Des enfants naissent de ces guerres

De Tai Rockett. Photo de endotica.org

Ils arrivent yeux écarquillés, ensanglantés et assoiffés.

Migration.

Je suis à bout de souffle, suivant péniblement. Son esprit sprinte et monte en flèche. Ce dont je me rappelle de l’enfance : des jambes, entre des jambes, et la différence entre courir et s’enfuir, entre se cacher et disparaître.

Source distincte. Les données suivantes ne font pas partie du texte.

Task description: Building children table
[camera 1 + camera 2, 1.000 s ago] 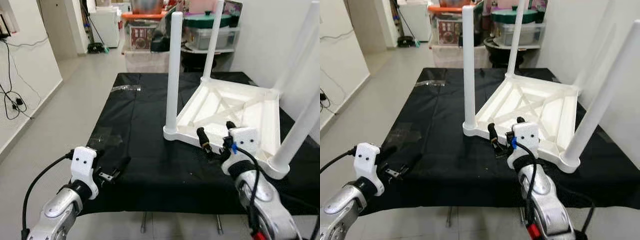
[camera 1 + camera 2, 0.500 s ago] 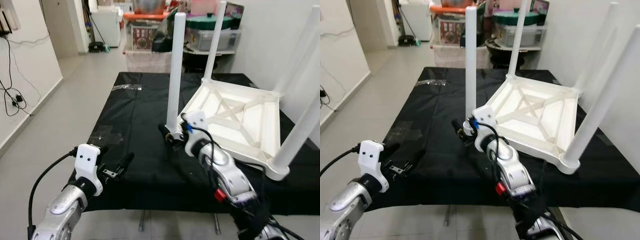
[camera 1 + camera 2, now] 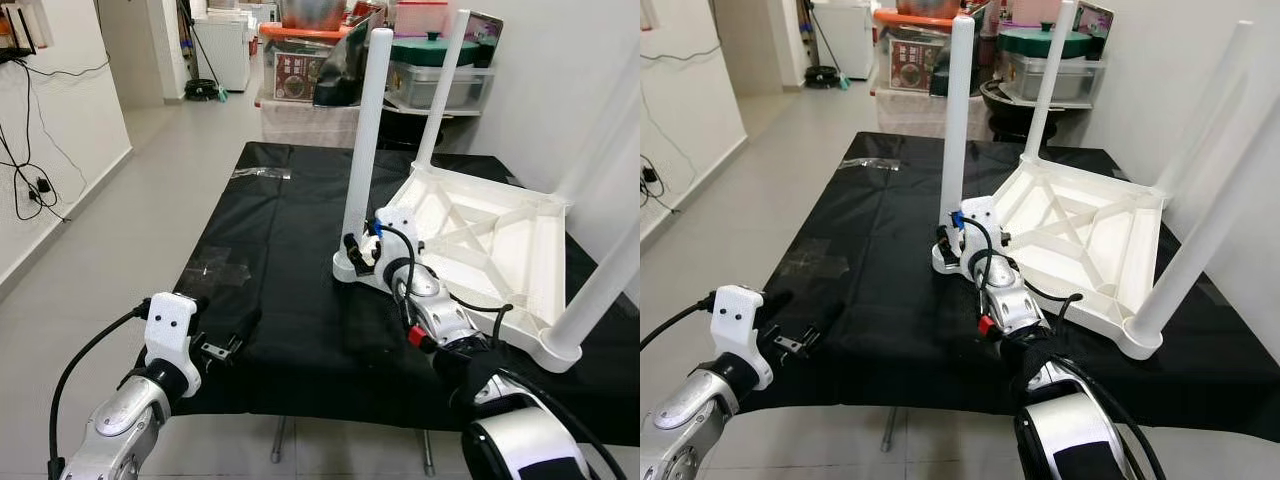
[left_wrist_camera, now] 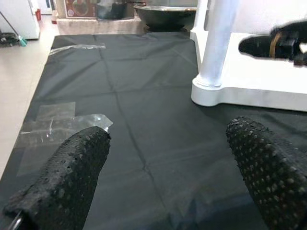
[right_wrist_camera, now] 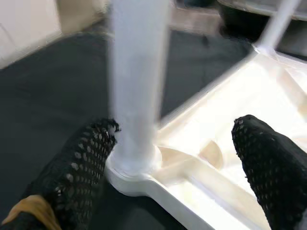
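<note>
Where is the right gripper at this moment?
In the eye views the right gripper sits at the near left corner of the upturned white table, its open fingers on either side of that corner's leg, above the black cloth.

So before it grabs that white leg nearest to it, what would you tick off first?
1. Right gripper fingers spread: ok, open.
2. Near table leg upright in its corner socket: ok by eye; whether it is fully seated, cannot tell.
3. Leg between the fingers: not ok, it stands nearer one finger than the other, so it is off centre.
4. Upturned white table top lying flat on the black cloth: ok.
5. Left gripper out of the way: ok, open over the cloth at the near edge, holding nothing.
</note>
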Tool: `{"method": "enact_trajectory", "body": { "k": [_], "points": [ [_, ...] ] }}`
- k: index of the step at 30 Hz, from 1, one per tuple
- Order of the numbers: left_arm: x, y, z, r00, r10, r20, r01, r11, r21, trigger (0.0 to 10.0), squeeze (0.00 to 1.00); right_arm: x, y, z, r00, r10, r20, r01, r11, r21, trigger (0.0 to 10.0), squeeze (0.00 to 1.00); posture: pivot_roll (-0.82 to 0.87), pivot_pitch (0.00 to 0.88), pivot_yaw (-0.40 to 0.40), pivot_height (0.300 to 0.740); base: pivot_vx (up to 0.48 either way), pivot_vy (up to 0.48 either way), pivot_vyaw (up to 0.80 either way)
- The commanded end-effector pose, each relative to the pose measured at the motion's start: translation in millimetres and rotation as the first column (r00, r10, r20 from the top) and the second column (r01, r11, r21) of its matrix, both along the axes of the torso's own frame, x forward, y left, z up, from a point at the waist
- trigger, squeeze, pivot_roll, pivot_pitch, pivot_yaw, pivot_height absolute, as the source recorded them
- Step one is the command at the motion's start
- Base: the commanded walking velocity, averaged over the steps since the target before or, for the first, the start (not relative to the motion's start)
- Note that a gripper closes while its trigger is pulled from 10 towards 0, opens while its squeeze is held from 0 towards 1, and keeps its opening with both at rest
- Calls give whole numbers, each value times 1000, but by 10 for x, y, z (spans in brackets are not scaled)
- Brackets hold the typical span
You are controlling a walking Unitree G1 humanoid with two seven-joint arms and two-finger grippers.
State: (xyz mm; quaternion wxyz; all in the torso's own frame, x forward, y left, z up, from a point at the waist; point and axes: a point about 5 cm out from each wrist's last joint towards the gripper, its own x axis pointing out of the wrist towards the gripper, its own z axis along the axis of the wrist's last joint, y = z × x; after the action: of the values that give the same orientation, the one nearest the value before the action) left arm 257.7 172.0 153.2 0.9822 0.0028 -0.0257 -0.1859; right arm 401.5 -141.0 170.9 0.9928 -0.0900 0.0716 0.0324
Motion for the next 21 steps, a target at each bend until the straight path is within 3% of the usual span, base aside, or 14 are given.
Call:
{"method": "enact_trajectory", "body": {
  "k": [1,10,14,21],
  "points": [
    [-2,-3,2,1000,2,0,-2,1000,11,10000,0,0,-108,-85,998,-40,-50,38,999,-33,10000,0,142,0,-86,740,0,0,0],
    [1,3,1,1000,0,-2,0,1000,16,10000,0,-53,-273,-292,990,-33,-134,16,991,-129,10000,0,137,0,-78,740,0,0,0],
    [13,-4,16,1000,-5,1,5,1000,21,10000,0,-116,-382,-479,967,-55,-250,0,977,-214,10000,0,147,0,-80,740,0,0,0],
    [5,16,29,1000,0,3,0,1000,27,10000,0,-134,-367,-531,954,-37,-298,-30,976,-218,10000,0,153,0,-83,740,0,0,0]
  ]
}}
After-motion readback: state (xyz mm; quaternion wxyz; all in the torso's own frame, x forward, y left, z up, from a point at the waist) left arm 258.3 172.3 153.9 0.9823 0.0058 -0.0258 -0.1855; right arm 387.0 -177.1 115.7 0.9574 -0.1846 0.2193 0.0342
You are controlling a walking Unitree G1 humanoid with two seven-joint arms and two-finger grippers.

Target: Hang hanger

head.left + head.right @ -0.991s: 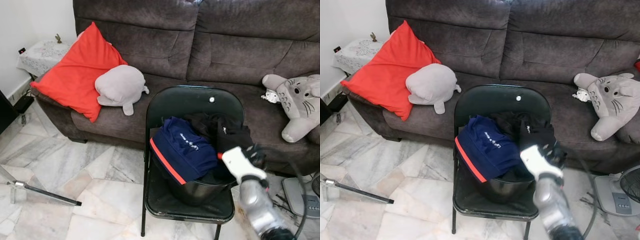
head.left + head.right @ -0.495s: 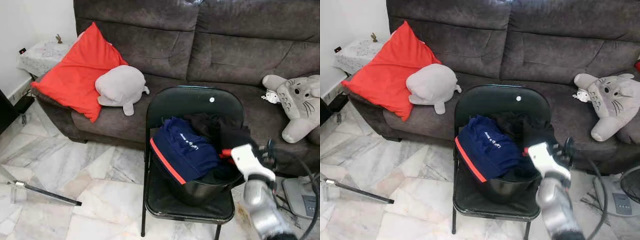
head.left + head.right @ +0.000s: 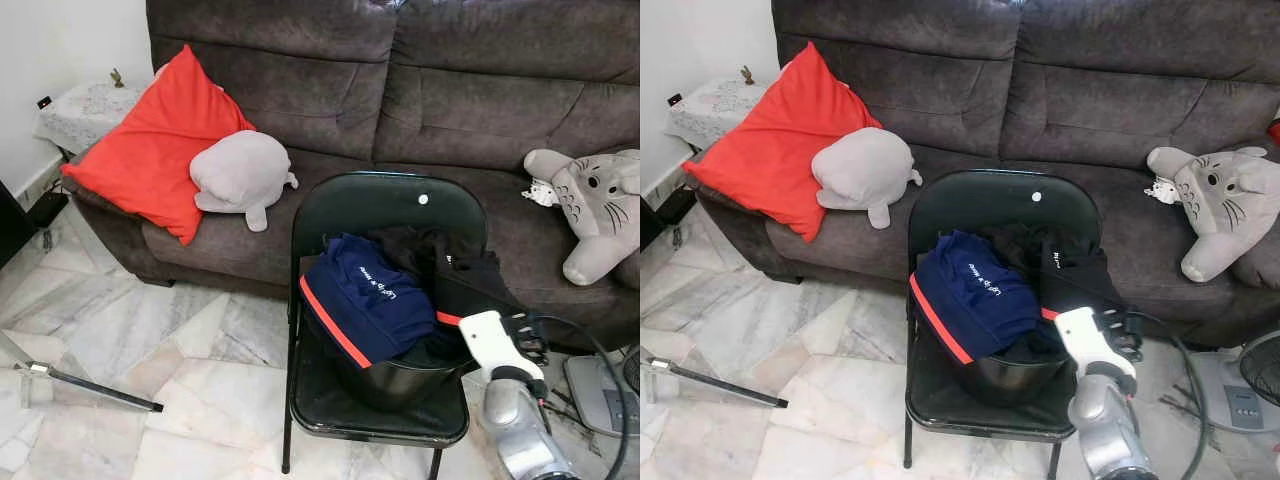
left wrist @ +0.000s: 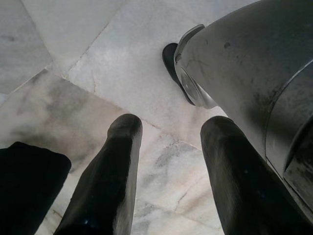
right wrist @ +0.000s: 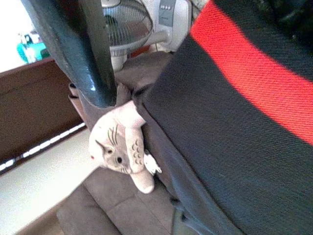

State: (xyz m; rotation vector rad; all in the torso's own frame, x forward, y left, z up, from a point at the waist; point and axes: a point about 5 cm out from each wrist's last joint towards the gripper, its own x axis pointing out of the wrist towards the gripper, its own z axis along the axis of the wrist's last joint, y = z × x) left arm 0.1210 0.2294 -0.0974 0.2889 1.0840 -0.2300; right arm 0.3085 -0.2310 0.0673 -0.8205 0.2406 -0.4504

Regardez son corps dans cette pièce. Voyez comment il est difficile de l’apaiser. Elle est en morceaux. Même en étant assise droite, le professeur suggérant qu’elle raccommode et se
focalise sur les endroits où la colle ne rattachait plus une telle bordure à une autre. Même en étant assise immobile, il y a du travail à faire. Assise et immobile,
elle réapplique de la colle Elmer.

Comme ils sont fascinants ces jeux que les adultes n’ont jamais eu le temps de nous apprendre. Ces jeux qui ne sont pas vraiment des jeux, mais plutôt, un espace vide entre supervision et
négligence, entre instructions incohérentes et curiosité effrénée.

La colle a séché et elle est douce avec elle-même. Avec un ongle, elle dégage la plaque de colle ronde accrochée à un bout de doigt. Combien d’empreintes digitales pouvait-elle prélever avant que le professeur ne s’en aperçoive ? Et pourquoi n’y-avait- il pas plus d’occasions de recueillir ces morceaux d’elle-même ?

Je ne peux plus m’enfuir vers moi-même ou de ce que je suis destinée à être. Je ne peux plus m’enfuir d’un être et, en même temps, être cet être, sans cette fuite qui s’opère. Parce qu’entre elle, la fugitive, et moi, il y a enfin harmonie.